_Directions for this task_:
Copy out the first line of the listing and every line after it, exactly, until you have copied the line containing "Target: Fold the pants".

_Provided data_:
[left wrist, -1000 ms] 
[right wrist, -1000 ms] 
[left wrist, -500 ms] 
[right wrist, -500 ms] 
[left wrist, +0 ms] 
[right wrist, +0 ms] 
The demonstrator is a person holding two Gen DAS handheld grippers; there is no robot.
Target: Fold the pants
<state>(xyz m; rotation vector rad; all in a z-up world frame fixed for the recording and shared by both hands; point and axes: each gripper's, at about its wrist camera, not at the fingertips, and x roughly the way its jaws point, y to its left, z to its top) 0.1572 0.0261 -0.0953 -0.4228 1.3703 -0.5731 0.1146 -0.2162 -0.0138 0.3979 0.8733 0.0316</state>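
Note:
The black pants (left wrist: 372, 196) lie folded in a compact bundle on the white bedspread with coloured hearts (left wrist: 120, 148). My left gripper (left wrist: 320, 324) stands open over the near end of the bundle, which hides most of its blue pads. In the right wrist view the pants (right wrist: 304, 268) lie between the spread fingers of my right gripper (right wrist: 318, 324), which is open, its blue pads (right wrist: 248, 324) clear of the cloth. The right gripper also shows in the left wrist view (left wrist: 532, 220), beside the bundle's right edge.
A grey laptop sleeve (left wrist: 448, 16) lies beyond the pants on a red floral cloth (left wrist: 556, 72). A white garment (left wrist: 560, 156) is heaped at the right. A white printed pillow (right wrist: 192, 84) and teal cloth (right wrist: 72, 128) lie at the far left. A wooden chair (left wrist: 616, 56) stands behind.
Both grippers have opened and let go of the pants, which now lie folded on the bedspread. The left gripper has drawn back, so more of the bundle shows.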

_Solved exercise_:
[left wrist, -1000 ms] 
[right wrist, -1000 ms] 
[left wrist, -500 ms] 
[right wrist, -500 ms] 
[left wrist, +0 ms] 
[right wrist, +0 ms] 
The demonstrator is a person holding two Gen DAS handheld grippers; there is no robot.
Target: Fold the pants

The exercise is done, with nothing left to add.